Your answer must consist only of the lines from the start of the entries through the line that holds "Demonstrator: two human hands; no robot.", copied exactly, with no pictures.

Supplied data →
"""

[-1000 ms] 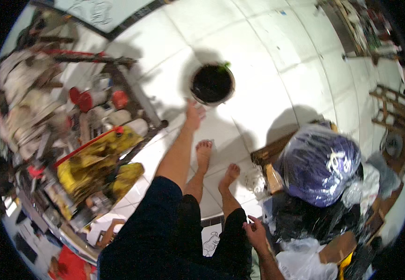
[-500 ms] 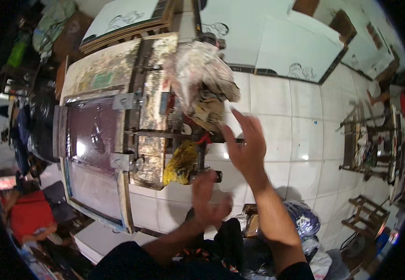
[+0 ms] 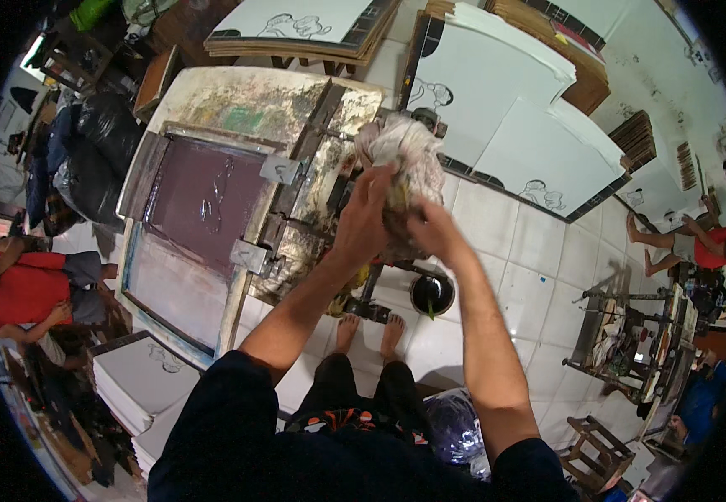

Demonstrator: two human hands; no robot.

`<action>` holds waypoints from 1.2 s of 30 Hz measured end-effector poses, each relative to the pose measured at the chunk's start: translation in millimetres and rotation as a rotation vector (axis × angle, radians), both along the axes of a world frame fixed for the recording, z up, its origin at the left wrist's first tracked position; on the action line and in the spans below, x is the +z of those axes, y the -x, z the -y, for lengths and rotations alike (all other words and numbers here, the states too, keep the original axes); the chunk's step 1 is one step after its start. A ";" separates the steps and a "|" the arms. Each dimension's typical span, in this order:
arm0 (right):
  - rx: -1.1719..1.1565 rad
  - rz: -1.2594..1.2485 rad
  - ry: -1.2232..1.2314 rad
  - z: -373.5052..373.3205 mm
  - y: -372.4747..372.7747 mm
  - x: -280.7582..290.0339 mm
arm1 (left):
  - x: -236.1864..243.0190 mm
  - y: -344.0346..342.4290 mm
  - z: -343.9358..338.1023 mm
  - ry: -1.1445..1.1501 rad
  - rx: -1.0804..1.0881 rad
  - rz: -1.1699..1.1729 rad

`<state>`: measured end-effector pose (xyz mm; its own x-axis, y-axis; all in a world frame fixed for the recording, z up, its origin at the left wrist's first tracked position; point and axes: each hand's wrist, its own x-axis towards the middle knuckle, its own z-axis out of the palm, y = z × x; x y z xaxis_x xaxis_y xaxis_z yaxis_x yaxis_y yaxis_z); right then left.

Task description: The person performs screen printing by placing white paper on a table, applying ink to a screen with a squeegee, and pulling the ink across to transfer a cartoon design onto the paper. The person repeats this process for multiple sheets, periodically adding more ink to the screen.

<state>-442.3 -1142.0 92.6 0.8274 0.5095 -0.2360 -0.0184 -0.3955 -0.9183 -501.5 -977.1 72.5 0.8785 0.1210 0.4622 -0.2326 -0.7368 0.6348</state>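
My left hand (image 3: 364, 216) and my right hand (image 3: 436, 227) are both closed on a crumpled, stained pale rag (image 3: 400, 146), with yellowish and brown cloth partly hidden between them. Beneath and left of it is a paint-spattered metal-and-board printing table (image 3: 237, 100). Attached on the left is a screen frame (image 3: 200, 201) with glossy maroon ink, held by clamps (image 3: 279, 170). A dark round pot (image 3: 431, 294) with liquid-looking dark contents and a green bit sits on the floor, below and right of my hands.
Stacked white printed sheets stand behind (image 3: 497, 100) and lower left (image 3: 133, 376). People in red sit left (image 3: 28, 293) and right (image 3: 706, 243); one in blue is lower right (image 3: 702, 402). Black bags (image 3: 95, 159), a purple bundle (image 3: 455, 422) and a wooden stool (image 3: 593, 448) are around me.
My view swung from the floor pot to the printing table. Both hands, apart and open half a second ago, moved up and together onto the rag and took hold of it.
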 end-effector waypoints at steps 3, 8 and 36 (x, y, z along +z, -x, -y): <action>-0.009 0.330 0.187 -5.4 -1.8 -3.6 | 1.7 -19.4 2.3 -0.061 -0.101 -0.048; -0.049 0.468 0.120 -4.6 -13.5 -11.8 | 3.8 -37.4 -4.2 -0.019 -0.356 -0.148; 0.055 0.233 -0.219 -26.2 29.0 -20.4 | 16.0 19.1 -55.4 0.001 -0.051 -0.069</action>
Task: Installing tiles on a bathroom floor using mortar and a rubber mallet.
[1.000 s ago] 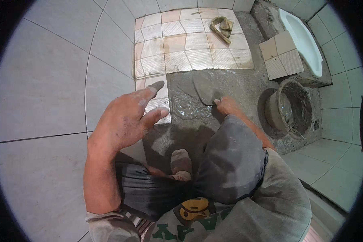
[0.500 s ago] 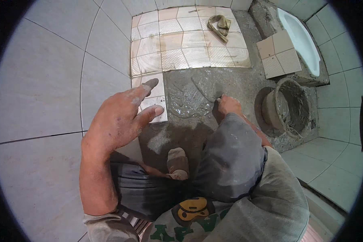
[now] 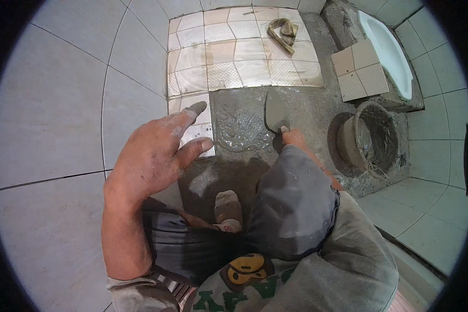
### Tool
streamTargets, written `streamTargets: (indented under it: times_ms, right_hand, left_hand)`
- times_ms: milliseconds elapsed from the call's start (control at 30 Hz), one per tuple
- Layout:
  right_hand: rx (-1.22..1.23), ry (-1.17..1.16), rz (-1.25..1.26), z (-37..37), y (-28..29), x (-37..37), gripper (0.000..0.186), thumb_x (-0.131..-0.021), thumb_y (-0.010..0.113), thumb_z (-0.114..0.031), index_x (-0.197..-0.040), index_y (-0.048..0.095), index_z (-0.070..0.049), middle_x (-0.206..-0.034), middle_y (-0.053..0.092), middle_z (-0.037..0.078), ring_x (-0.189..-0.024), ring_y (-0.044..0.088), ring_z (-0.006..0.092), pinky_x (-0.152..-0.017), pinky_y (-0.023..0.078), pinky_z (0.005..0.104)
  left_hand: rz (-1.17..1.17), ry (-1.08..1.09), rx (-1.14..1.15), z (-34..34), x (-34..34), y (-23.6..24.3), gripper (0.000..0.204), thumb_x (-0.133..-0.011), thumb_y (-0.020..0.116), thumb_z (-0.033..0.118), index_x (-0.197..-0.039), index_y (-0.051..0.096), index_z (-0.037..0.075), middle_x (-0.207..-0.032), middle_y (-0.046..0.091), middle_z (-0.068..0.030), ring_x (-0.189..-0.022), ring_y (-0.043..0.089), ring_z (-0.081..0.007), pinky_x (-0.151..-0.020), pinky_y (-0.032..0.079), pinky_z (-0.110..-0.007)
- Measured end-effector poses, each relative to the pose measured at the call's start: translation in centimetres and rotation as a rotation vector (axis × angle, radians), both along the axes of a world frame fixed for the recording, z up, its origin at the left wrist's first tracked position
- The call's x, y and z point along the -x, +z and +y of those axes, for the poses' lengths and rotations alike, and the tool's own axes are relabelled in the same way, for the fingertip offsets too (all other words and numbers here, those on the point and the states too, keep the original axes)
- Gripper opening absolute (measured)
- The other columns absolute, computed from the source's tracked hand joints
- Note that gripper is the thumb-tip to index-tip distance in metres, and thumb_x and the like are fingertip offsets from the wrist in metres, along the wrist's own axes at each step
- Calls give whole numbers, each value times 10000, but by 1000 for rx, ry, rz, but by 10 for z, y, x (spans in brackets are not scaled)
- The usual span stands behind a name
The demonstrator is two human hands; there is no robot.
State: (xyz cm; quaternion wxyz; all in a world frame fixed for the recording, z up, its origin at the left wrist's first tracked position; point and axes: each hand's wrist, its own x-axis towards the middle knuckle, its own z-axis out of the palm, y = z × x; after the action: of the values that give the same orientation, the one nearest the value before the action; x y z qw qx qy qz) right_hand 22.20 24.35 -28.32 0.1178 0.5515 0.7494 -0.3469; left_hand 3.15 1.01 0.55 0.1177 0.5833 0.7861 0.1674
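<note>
My left hand [image 3: 164, 145] hovers over the floor at left, its thumb and fingers apart and nothing in it. Below its fingertips lies a beige patterned tile [image 3: 204, 131] beside the wall. My right hand [image 3: 292, 137] is closed round the handle of a trowel [image 3: 277, 113], partly hidden by my knee. The trowel's flat grey blade points away from me at the right edge of a patch of wet mortar [image 3: 239, 122]. This patch lies between the single tile and the trowel, in front of the laid tiles [image 3: 234, 47].
A dirty rag [image 3: 283, 35] lies on the laid tiles. At right stands a bucket [image 3: 356, 138] with mortar inside. Behind it a loose tile [image 3: 360, 70] leans by a white ceramic basin [image 3: 387, 52]. Tiled walls [image 3: 52, 114] border the floor; my foot [image 3: 228, 210] rests near the mortar.
The trowel has swung to the right off the middle of the mortar, and its blade now shows flat. My left hand has hardly moved.
</note>
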Motion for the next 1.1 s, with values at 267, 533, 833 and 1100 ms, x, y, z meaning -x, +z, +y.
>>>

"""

Problem solution →
[-1000 ms] 
[-500 ms] 
[+0 ms] 

Demonstrator: two human hands; no robot.

The answer is complete, and the exercise is done.